She raised her fist and pounded, rattling the flimsy door. The
latch was the only thing holding it closed. Even locked it didn’t
provide any security.
Determined, she raised her fist again, but
before she could knock Summer opened the door. It looked like she’d
been asleep. Her thin hair lay flat and unwashed around her face
and her huge eyes stared out from sunken shadowed sockets.
“
Summer, honey, what’s
wrong?” Autumn moved forward to step inside but her sister stayed
standing, blocking the doorway.
“
Nothing. Just sleeping.”
Her words sounded slurred with what might have been sleep, but
Autumn doubted that was all. “You look pretty. Why are you
here?”
“
I came to see you. Can I
come in?” She didn’t wait for her sister’s answer, gently pushing
past her and into the dark room.
“
House is a mess.” Summer
rubbed her forehead with the heel of her hand. “I’ve been so
tired.”
Empty beer cans and frozen dinner boxes
littered the room. The only light was the glow from the huge flat
screen TV, completely at odds with the rest of the worn out second
hand furniture. A rumpled blanket and divot on the couch showed
where Summer must have been sleeping before she opened the
door.
It had, admittedly been a long time since
Autumn visited her sister at home, but this wasn’t like her. She’d
always been neat and tidy. She sewed pretty curtains and painted
thrift store furniture to make wherever she lived look like home.
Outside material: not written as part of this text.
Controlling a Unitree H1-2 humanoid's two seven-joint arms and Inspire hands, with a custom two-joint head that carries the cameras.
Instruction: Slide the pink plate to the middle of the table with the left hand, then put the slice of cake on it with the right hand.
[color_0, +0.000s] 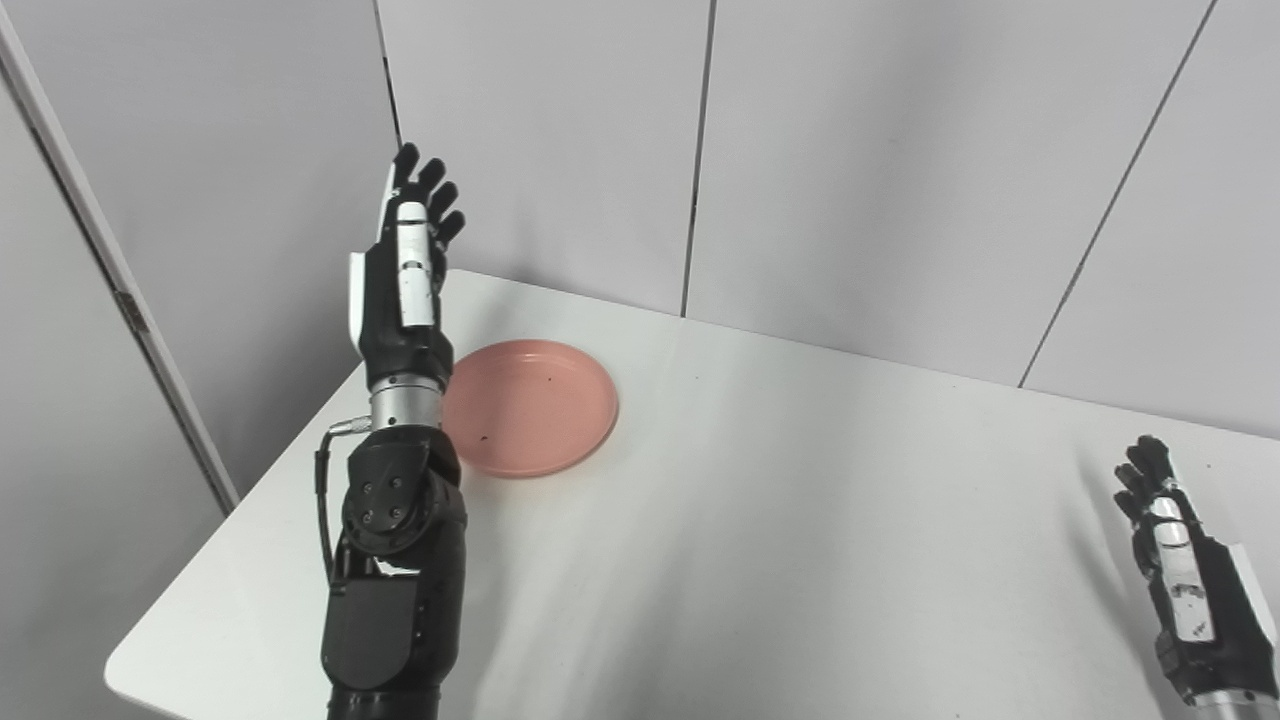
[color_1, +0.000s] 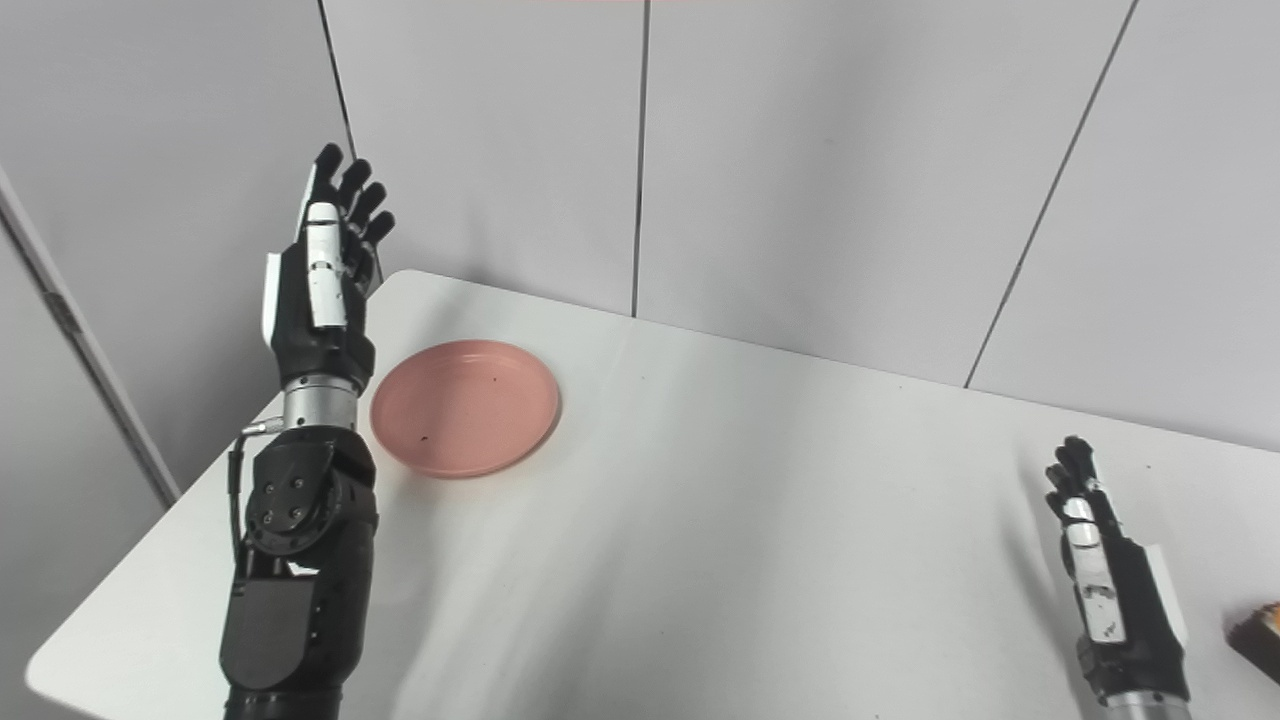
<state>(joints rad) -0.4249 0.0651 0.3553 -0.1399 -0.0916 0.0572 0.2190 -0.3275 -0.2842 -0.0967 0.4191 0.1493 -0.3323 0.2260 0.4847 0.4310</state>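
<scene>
A pink plate (color_0: 525, 405) lies empty on the white table (color_0: 800, 520), toward its far left corner. My left hand (color_0: 405, 270) is raised upright above the table's left edge, just left of the plate, fingers spread and holding nothing. My right hand (color_1: 1105, 570) rests low at the table's near right, fingers extended and empty. At the right border of the right eye view a sliver of the brown cake slice (color_1: 1260, 632) shows, just right of that hand; the rest of it is cut off.
Grey panelled walls (color_0: 850, 150) stand close behind the table. The table's left edge and rounded near-left corner (color_0: 125, 670) lie beside my left forearm. White tabletop stretches between plate and right hand.
</scene>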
This squalor was not like her. Thinking of Abby coming home to this
every day tore at Autumn’s heart. It was too much like the places
they’d lived before her mother died and Gran took them in. Places
she’d never invited friends to because she was ashamed.
Summer swayed on her feet and reached for one
of the cracked vinyl chairs around a table covered with trash and
dirty dishes.
“
Sit down.” Autumn helped
her sister into the chair, convinced more than exhaustion was
making her unsteady. “I’m going to make some coffee.”
She cleaned the used grounds out of the Mr.
Coffee she found on the kitchen counter and opened cabinets looking
for coffee. Summer didn’t protest. She sat at the table, her eyes
glassy and unfocused, and looked like she could fall asleep in the
chair.
She was on something. That was the only
answer that made any sense. But what, and God, why?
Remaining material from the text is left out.